Scraping ScummVM games
-
I am trying to scrape a few basic ScummVM games (mainly Sierra) but I am having no luck. I thought it was possible to scrape via platform. Such as for King's Quest I could be scraped using kq1.svm but I am getting errors. I was looking at this spreadsheet for the platform name.
2016/04/15 10:38:03 INFO: Starting: kq1.svm
2016/04/15 10:38:03 ERR: error processing kq1.svm: hash not found
2016/04/15 10:38:03 INFO: Starting: kq2.svm
2016/04/15 10:38:03 ERR: error processing kq2.svm: hash not found
2016/04/15 10:38:03 INFO: Starting: kq3.svm
2016/04/15 10:38:03 ERR: error processing kq3.svm: hash not found
2016/04/15 10:38:03 INFO: Starting: kq4.svm
2016/04/15 10:38:03 ERR: error processing kq4.svm: hash not found -
If they haven't been added to sselphs scraper you may need to provide the hashes to him (I had to do that for all the HE games)
-
@herb_fargus said in Scraping ScummVM games:
If they haven't been added to sselphs scraper you may need to provide the hashes to him (I had to do that for all the HE games)
Hey Herb, I saw you had added several from the comments. I am a big fan of the HE games also, especially the Putt-Putt games. They've been played from my Mom down to the great grand children including my own girls.
I am not quite sure what to do. Is there a way to tell what games have been added? Here's the checksum from Windows but they are zero byte files. Also would I request possible file additions from Add scummvm support #37 - https://github.com/sselph/scraper/issues/37 Sorry for all the questions. Scraping ScummVM is new for me and it's really painful adding and modifying games one at a time. :)
File: kq1.svm
CRC-32: 00000000
MD4: 31d6cfe0d16ae931b73c59d7e0c089c0
MD5: d41d8cd98f00b204e9800998ecf8427e
SHA-1: da39a3ee5e6b4b0d3255bfef95601890afd80709 -
they are blank files so I guess the scraper needs to do it from the filename. I thought it did scraper scummvm but I would have to check.
-
@BuZz said in Scraping ScummVM games:
they are blank files so I guess the scraper needs to do it from the filename. I thought it did scraper scummvm but I would have to check.

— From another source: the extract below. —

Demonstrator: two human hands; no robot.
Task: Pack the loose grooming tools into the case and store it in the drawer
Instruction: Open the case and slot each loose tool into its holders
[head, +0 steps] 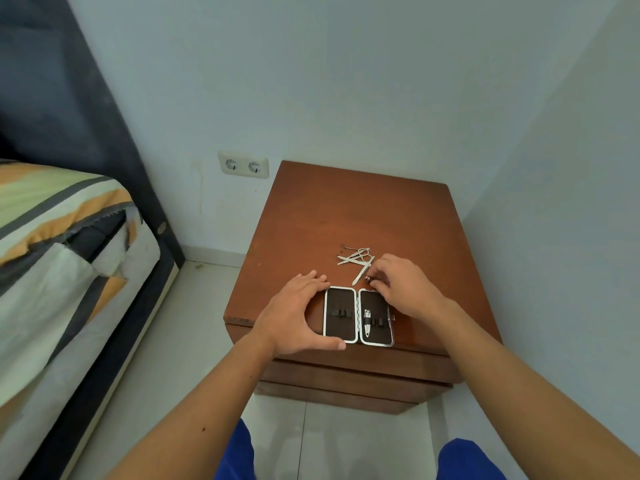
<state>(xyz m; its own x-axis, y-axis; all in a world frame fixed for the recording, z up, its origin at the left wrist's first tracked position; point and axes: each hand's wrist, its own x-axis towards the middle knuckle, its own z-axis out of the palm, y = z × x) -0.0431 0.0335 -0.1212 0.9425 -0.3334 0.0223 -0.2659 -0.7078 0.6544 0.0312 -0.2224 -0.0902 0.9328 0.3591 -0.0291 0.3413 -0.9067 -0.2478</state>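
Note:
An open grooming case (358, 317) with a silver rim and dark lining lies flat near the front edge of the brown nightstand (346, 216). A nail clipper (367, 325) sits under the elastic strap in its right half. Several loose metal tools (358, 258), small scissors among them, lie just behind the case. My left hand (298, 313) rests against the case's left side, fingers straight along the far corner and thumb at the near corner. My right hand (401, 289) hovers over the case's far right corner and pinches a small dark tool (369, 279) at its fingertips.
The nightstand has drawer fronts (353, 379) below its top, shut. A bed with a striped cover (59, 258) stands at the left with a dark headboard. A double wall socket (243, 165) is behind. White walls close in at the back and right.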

It does go through several files in all the subdirectories and fails. The scraper seems to try all files in all subfolders? From what I understand that's why they were focusing on the .svm files but I might have misunderstood how scraper works for ScummVM games.
It scraped most of the games fine but surprisingly none of the Sierra family series including King's Quest 1-6, Space Quest 1-5, Leisure Suit Larry 1-6 (minus 4 which doesn't exist ;) and Hoyle Book of Games 1-3.
All the HE games are fine, Indiana Jones and The Secret of Monkey Island games.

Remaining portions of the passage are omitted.